Each of those components represents an element in the respective songs, though as the specific components I chose were down to purely personal interpretation, I’ll leave you to do the same. What I will say is that you may note there is an underlying tone that is consistent throughout each panel, that various textures are prominent, yet generally maintain that tone in some way. Most of them have subtle backgrounds intended to indicate certain forms of movement, which are underneath the more present forms in the music and generally fluid, but occasionally fractured.
I shared the first track, Ghost Doze, last time, so take a listen to the title track Mothhunting.

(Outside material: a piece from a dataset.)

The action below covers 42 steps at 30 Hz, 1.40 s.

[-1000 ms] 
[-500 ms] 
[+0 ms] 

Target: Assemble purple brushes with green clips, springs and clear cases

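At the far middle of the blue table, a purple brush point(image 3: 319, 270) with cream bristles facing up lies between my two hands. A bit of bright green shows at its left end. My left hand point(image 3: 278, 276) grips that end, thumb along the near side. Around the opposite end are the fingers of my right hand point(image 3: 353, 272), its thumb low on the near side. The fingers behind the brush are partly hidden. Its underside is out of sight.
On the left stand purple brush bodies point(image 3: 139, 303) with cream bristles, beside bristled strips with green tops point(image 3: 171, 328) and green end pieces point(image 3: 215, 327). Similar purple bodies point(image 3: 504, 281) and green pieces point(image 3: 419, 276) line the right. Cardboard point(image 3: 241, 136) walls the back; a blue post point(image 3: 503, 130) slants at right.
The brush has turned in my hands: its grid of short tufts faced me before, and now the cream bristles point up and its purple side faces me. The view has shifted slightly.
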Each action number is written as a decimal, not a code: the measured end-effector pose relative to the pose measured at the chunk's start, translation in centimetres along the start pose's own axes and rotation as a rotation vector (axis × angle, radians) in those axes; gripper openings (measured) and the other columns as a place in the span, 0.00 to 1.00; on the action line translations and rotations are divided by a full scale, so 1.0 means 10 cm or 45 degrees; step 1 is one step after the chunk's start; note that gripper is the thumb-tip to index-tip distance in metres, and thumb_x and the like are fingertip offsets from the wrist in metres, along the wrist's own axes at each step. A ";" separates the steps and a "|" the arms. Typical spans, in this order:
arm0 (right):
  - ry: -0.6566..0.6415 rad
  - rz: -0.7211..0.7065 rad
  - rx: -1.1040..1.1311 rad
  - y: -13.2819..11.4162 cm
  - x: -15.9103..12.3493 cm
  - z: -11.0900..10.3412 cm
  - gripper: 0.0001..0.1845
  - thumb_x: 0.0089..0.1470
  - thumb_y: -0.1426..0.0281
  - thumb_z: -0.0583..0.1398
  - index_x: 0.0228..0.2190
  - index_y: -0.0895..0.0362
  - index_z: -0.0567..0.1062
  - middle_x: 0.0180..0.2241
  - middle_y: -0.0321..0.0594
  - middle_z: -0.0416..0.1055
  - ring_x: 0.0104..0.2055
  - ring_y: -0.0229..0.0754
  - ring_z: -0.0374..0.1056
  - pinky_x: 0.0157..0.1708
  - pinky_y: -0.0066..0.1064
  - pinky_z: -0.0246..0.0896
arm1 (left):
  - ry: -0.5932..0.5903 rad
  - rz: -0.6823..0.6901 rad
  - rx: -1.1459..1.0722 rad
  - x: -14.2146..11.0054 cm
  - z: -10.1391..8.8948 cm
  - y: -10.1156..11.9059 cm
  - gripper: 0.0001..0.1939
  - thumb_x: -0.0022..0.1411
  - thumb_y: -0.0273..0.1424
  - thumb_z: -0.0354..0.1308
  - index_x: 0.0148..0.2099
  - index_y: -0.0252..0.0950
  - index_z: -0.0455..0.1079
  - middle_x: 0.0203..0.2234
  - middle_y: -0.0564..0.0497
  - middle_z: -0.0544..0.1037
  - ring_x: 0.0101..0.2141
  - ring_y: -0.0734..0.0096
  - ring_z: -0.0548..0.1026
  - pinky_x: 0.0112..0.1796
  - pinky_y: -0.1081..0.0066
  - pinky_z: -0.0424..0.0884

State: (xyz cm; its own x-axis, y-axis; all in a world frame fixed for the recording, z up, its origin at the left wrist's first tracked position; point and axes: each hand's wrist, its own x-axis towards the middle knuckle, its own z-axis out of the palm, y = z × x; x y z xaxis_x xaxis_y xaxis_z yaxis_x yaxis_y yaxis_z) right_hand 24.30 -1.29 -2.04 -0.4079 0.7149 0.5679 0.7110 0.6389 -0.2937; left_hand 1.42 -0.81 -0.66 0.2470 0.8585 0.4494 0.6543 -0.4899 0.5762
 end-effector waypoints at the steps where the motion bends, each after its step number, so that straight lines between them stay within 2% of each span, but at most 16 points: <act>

Oh, and I’m not quite sure why I went for Hungarian as a language in there – I originally chose Japanese but that didn’t work. I am, however, a big fan of sweet paprika, a deep, coppery-red powdered spice that also comes in smoked and (very) hot varieties. I often cook large pots of Hungarian goulash, to which generous portions of paprika is added, and is a favoured dish to cook during winter. I suspect that, for some reason, that little cottage on the cover is entrenched in my mind as belonging to some Hungarian village somewhere.